How to protect against diacritics such as Zalgo text

Derek Hunziker picture Derek Hunziker · Aug 16, 2012 · Viewed 7k times · Source

huh?

The character pictured above was tweeted a few months ago by Mikko Hyppönen, a computer security expert known for his work on computer viruses and TED talks on computer security. In respect for SO, I will only post an image of it, but you get the idea. It's obviously not something you'd want spreading around your website and freaking out visitors.

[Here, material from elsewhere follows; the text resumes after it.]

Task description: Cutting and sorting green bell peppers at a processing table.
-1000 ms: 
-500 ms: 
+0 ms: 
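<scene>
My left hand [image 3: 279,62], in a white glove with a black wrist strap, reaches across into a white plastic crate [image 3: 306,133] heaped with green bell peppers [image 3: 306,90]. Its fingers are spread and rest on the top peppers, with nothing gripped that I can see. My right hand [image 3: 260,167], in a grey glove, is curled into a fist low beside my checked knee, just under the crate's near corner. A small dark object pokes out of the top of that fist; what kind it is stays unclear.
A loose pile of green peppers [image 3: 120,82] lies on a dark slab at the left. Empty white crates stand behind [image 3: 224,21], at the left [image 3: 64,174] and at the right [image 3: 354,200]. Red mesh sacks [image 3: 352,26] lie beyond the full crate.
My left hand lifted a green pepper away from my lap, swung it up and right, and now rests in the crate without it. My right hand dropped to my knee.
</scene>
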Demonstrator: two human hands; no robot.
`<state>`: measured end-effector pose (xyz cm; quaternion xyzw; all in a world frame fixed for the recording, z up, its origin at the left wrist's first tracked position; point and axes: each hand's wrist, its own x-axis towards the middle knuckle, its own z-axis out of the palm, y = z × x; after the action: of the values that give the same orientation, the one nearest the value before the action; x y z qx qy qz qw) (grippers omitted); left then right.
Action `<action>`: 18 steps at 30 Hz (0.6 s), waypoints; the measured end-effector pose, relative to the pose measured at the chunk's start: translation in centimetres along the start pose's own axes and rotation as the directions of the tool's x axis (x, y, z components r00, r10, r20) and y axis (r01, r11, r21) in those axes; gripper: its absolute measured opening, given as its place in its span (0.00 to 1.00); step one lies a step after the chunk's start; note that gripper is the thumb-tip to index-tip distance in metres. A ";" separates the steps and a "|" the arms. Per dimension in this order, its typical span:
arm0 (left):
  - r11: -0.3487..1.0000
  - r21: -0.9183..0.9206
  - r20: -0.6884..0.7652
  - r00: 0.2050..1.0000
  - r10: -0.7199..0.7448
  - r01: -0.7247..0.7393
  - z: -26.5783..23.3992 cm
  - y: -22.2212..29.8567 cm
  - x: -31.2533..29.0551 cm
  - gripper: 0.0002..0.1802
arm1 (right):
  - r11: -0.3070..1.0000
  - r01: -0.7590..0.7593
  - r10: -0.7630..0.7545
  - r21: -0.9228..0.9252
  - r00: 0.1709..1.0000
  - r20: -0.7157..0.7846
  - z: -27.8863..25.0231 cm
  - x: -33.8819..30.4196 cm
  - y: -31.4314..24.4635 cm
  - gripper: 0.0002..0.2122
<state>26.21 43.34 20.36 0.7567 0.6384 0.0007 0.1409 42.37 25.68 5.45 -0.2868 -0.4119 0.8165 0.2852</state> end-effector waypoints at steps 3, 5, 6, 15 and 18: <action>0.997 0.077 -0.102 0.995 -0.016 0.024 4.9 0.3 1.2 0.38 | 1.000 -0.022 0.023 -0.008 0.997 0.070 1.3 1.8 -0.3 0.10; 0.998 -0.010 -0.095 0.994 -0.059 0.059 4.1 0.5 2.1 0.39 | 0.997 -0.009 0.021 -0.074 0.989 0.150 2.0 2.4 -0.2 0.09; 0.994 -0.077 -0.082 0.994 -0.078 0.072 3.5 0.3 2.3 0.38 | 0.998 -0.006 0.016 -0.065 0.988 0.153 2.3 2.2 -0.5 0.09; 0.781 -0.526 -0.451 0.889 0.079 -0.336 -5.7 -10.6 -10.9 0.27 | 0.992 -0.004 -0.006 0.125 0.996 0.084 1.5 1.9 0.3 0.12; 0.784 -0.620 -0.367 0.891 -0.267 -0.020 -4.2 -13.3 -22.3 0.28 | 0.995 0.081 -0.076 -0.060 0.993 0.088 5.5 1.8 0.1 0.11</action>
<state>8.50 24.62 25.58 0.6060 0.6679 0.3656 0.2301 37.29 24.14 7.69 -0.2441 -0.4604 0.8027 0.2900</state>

Upon further inspection, the character appears to be a letter of the Thai alphabet combined with over 87 diacritics (is there even a limit?!). This got me thinking about security, localization, and how one might handle this sort of input. My searching lead me to this question on Stack, and in turn a blog post from Michael Kaplan on stripping diacritics. In it, he demonstrates how one can decompose a string into its "base" characters (simplified here for the sake of brevity):

StringBuilder sb = new StringBuilder();
foreach (char c in "façade".Normalize(NormalizationForm.FormD))
{
    if (char.GetUnicodeCategory(c) != UnicodeCategory.NonSpacingMark)
        sb.Append(c);
}
Response.Write(sb.ToString()); // facade 

I can see how that this is would be useful in some cases, but in terms of user input, it would be stripping out ALL diacritics. As Kaplan points out, removing the diacritics in some languages can completely change the meaning to the word. This begs the question: How does one permit some diacritics in user input/output, but exclude others extreme cases such as Mikko Hyppönen's über character?

Answer

bobince picture bobince · Aug 16, 2012

is there even a limit?!

Not intrinsically in Unicode. There is the concept of a 'Stream-Safe' format in UAX-15 that sets a limit of 30 combiners... Unicode strings in general are not guaranteed to be Stream-Safe, but this could certainly be taken as a sign that Unicode don't intend to standardise new characters that would require a grapheme cluster longer than that.

30 is still an awful lot. The longest known natural-language grapheme cluster is the Tibetan Hakṣhmalawarayaṁ at 1 base plus 8 combiners, so for now it would be reasonable to normalise to NFD and disallow any sequence of more than 8 combiners in a row.

If you only care about common Western European languages you can probably bring that down to 2. So potentially compromise somewhere between those.